## What you are asked to do
The full listing, excluding its pictures, should be printed exactly as it stands.

--- Given material ---

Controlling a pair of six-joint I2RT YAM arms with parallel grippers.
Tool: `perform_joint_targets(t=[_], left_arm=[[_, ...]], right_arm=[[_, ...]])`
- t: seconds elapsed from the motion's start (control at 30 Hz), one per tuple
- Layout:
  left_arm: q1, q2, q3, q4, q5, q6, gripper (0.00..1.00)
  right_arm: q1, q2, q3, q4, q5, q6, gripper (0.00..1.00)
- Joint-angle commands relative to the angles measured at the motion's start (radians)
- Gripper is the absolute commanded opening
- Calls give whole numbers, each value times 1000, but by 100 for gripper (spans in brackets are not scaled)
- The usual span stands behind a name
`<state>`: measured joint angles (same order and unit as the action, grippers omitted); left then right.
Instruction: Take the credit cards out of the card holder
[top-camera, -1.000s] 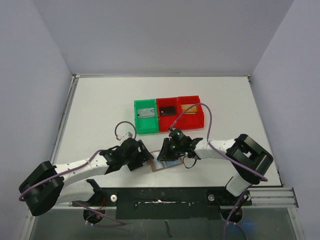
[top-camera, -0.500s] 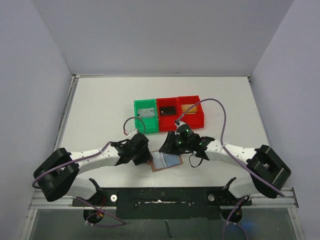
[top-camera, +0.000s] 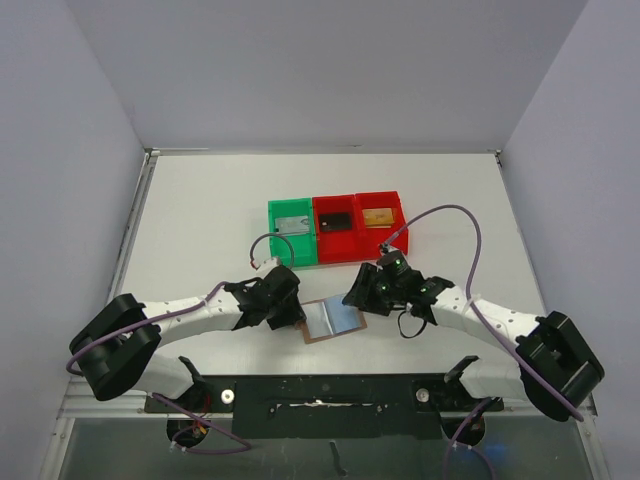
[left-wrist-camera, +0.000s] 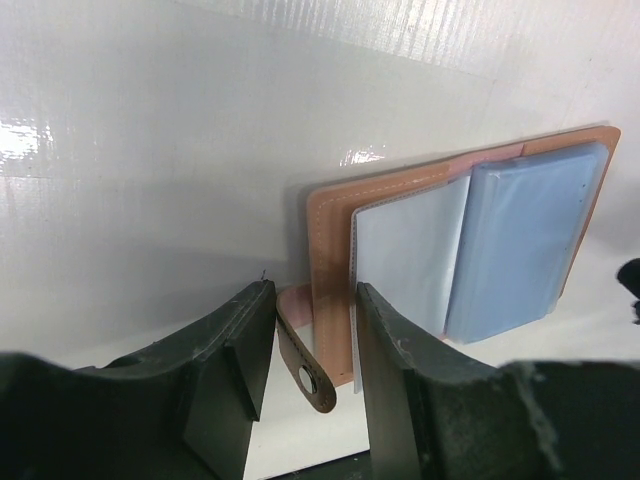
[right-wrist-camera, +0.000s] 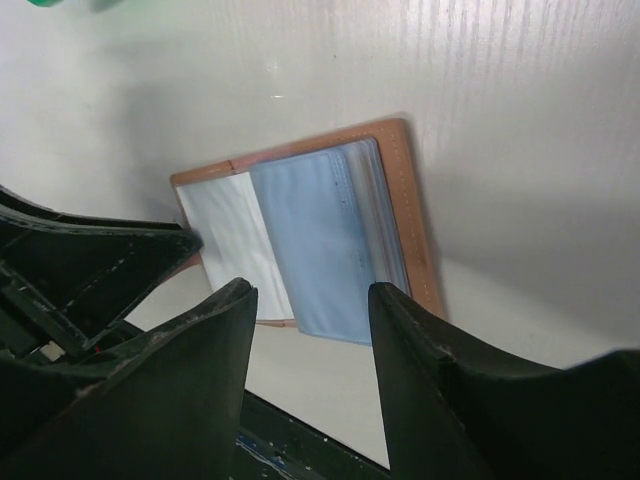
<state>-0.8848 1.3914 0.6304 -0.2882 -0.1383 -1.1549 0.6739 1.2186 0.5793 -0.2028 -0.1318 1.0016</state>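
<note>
card holder (left-wrist-camera: 450, 250) corner hidden behind left pincer (left-wrist-camera: 312, 297), possibly gripped

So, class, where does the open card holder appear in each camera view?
Top external: card holder lower centre, below the bins.
Left wrist: card holder right of centre.
Right wrist: card holder centre.
Shared landmark: its blue sleeves, on the holder's right half in every view.

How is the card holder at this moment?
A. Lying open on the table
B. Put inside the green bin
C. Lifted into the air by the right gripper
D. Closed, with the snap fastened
A: the card holder lies spread open on the table, with its light-blue sleeves facing up, as both wrist views show.
</note>
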Motion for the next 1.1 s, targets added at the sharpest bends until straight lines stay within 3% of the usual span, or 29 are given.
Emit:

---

## Solved exercise
Controlling a pair of six-joint I2RT YAM arms with parallel grippers.
Tool: `perform_joint_targets(t=[_], left_arm=[[_, ...]], right_arm=[[_, ...]])`
- t: seconds elapsed from the motion's start (control at 30 Hz), one per tuple
- Layout:
  left_arm: q1, q2, q3, q4, q5, q6, gripper (0.00..1.00)
  right_arm: q1, q2, q3, q4, q5, q6, gripper (0.00..1.00)
- Joint-angle commands relative to the angles measured at the motion's start (radians)
- Gripper is the absolute commanded opening
- Calls give whole numbers, each value times 1000, but by 100 for gripper (spans in brackets are not scaled)
- The usual span stands behind a name
`<state>`: measured joint angles (same order and unit as the action, grippers omitted); left then right.
Instruction: Take the credit cards out of the card holder
[top-camera, -1.000s] 
[top-camera, -0.500s] 
[top-camera, +0.000s] 
[left-wrist-camera, +0.000s] 
[right-wrist-camera, +0.000s] 
<state>-0.8848 1.3914 0.6304 -0.2882 -0.1383 -1.1549 0.6739 1.2186 0.5793 -0.2028 -0.1318 1.0016</state>
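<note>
card holder (left-wrist-camera: 450, 250) corner hidden behind left pincer (left-wrist-camera: 312, 297), possibly gripped

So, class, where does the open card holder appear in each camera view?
Top external: card holder lower centre, below the bins.
Left wrist: card holder right of centre.
Right wrist: card holder centre.
Shared landmark: its blue sleeves, on the holder's right half in every view.

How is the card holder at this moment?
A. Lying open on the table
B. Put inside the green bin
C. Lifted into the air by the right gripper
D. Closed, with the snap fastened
A: the card holder lies spread open on the table, with its light-blue sleeves facing up, as both wrist views show.
</note>
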Motion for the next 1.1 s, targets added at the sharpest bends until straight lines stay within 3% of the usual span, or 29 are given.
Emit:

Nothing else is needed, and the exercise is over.